● **Input data**
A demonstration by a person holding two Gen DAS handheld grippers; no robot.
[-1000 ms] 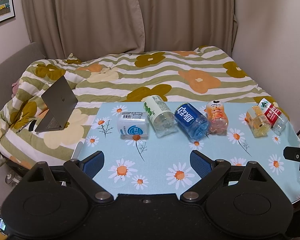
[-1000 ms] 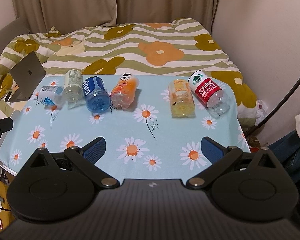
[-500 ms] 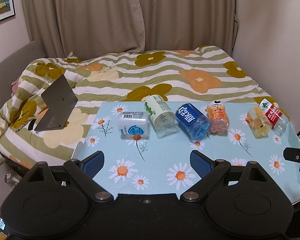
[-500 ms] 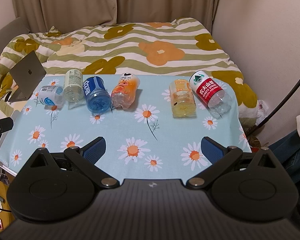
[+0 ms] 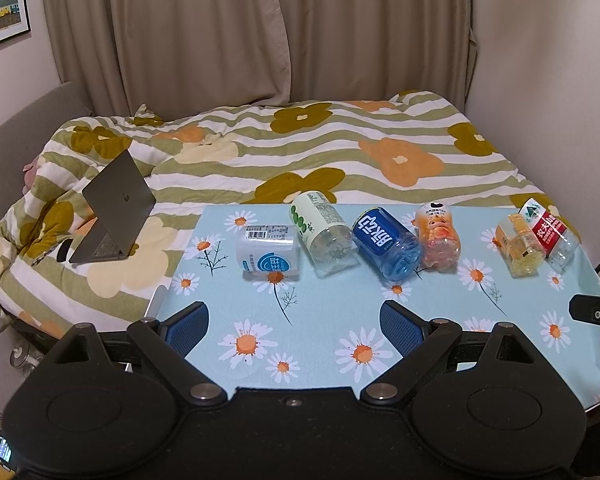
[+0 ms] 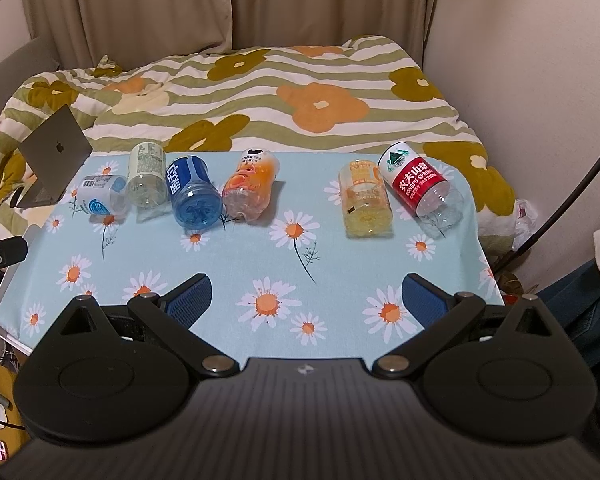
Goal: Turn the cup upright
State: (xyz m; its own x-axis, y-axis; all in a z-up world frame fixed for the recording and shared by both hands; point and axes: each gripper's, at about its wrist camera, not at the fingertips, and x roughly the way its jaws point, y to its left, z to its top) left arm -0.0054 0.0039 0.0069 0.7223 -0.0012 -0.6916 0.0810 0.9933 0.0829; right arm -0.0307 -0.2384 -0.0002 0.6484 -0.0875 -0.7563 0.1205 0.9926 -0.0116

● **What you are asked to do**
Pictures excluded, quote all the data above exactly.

● **Exercise answer**
A demonstration by a person holding two Gen DAS handheld grippers; no robot.
[-1000 ms] 
[-1000 ms] 
[-500 ms] 
[-500 ms] 
[+0 ms] 
[+0 ms] 
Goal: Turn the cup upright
State: (xyz m; its own x-axis, y-axis; all in a z-up world frame fixed for the recording and shared by both hands; point and axes: each gripper's, at about its wrist camera, not at the fingertips, and x roughly the way its jaws point, y to its left, z to its top) left arm -0.0054 0.0039 0.0069 0.7223 -0.0012 -0.6916 0.0810 0.9933 0.0829; right arm -0.0307 -0.2384 -0.0002 0.6484 -0.0875 -0.7563 0.1205 0.9926 -0.0116

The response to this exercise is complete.